I am not entirely sure who to thank for this dish’s roots but if I say Tuscan, Roman and Greek empires had a hand in bread salad along with some Scottish produce I feel I am not leaving anyone out.
Human Psychology helps us to be naturally attracted to bright colours, probably from our days as tree rats foraging for berries but its proven to keep us in a ‘happy place’. So this salad will not only be very good for you it will also raise a big smile in the gloom of winter, ah the power of food!

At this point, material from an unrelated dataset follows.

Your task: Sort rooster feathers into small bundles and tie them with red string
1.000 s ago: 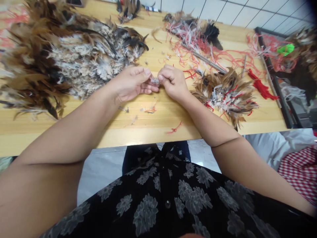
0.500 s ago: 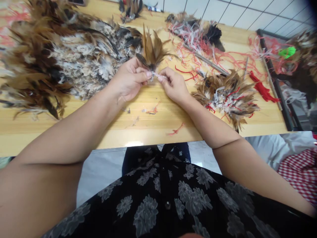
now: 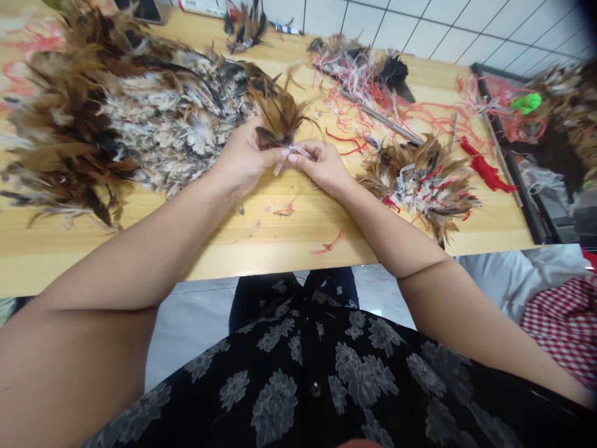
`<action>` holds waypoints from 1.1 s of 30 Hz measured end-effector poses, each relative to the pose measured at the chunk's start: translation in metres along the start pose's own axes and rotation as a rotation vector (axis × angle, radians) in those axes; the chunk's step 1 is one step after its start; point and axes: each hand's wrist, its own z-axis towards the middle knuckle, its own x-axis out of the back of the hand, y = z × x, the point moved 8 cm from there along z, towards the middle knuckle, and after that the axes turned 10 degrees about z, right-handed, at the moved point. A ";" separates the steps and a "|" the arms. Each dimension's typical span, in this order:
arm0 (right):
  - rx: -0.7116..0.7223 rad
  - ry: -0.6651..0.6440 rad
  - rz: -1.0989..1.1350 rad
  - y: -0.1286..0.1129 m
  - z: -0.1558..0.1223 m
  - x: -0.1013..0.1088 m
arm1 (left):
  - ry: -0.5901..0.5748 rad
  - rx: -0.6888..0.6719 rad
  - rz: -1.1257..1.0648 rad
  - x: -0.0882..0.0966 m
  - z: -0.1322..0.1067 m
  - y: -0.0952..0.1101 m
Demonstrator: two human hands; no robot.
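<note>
My left hand [image 3: 249, 155] is closed in a pinch on the base of a small bunch of brown feathers [image 3: 281, 115], whose tips fan upward. My right hand [image 3: 321, 165] pinches a thin whitish strip [image 3: 300, 150] at the same base, its fingertips touching or almost touching those of my left hand. One end of the strip hangs below the fingers. Just left of my left hand lies a large heap of feathers [image 3: 163, 118], brown at the outside and fluffy white in the middle. To the right sits a smaller pile of feather bunches [image 3: 422, 183] tied with red thread.
A bundle of red yarn [image 3: 487, 165] lies right of the small pile. Tangled pink and white strings [image 3: 354, 68], a thin rod [image 3: 385, 118] and a marker [image 3: 286, 29] are further back. A dark-framed tray [image 3: 510, 155] stands at the right. Scraps dot the wooden table [image 3: 224, 255].
My right hand has come in closer to my left at the feather base, and the strip now has an end hanging below. The bunch has tipped slightly left and lower; the view has shifted a little.
</note>
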 end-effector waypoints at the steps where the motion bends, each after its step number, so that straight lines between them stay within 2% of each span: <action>1: -0.011 0.016 0.012 0.001 0.000 0.000 | -0.015 0.008 -0.014 0.000 0.001 -0.003; 6: -0.024 0.119 0.015 0.000 0.001 0.003 | -0.036 0.037 -0.102 0.004 0.006 -0.011; 11: 0.029 0.099 0.151 -0.005 0.001 -0.001 | -0.083 0.094 -0.126 0.005 0.012 -0.015; 14: -0.007 0.099 0.200 -0.006 -0.002 -0.004 | -0.093 0.114 -0.130 0.007 0.015 -0.018; 18: -0.047 0.085 0.241 -0.008 -0.006 -0.010 | -0.107 0.075 -0.121 0.009 0.020 -0.020; 24: -0.019 0.156 0.224 -0.011 -0.005 -0.006 | -0.030 0.084 -0.120 0.015 0.028 -0.029; 28: -0.061 0.089 0.300 -0.018 -0.005 -0.016 | -0.011 0.069 -0.129 0.017 0.033 -0.034; 33: -0.084 0.047 0.339 -0.027 -0.009 -0.025 | -0.103 0.090 -0.189 0.012 0.034 -0.032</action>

½ loaf of Italian bread cut into dice
Extra virgin greek olive oil
4 vine ripened tomatoes blanched and skinned
2 red 1 yellow pepper
1 red onion peeled and finely sliced
1 handful of rocket leaves
1 lemon segmented
20 quality olives stoned removed and halved
1 tablespoon of capers rinsed
12 basil leaves stalk removed
Tablespoon of olive oil
6 small skinless cod portions around 100g each
1 wedge of lemon
Using a cooling wire over a gas ring blackened the peppers whole directly over the flame carefully turning, allow to cool then rub skins off, remove seeds and finely dice. Coat bread in virgin olive oil and bake in moderate oven till golden not dry, heat a non stick frying pan up, lightly season the cod with salt and pepper and fry the cod till golden on both sides in the olive oil, turn the heat down and allow to finish cooking briefly in the pan for a minute remove from the heat while you assemble the salad. In a large bowl simply combine all the ingredients with a good glug of extra virgin olive oil, place the cod on each warm plate and gently equally place the salad over and around the fish as shown, quickly return the cod pan to the stove and deglaze with the lemon juice from the segment add a splash of virgin olive oil a little salt and pepper and spoon over the warm salad, enjoy.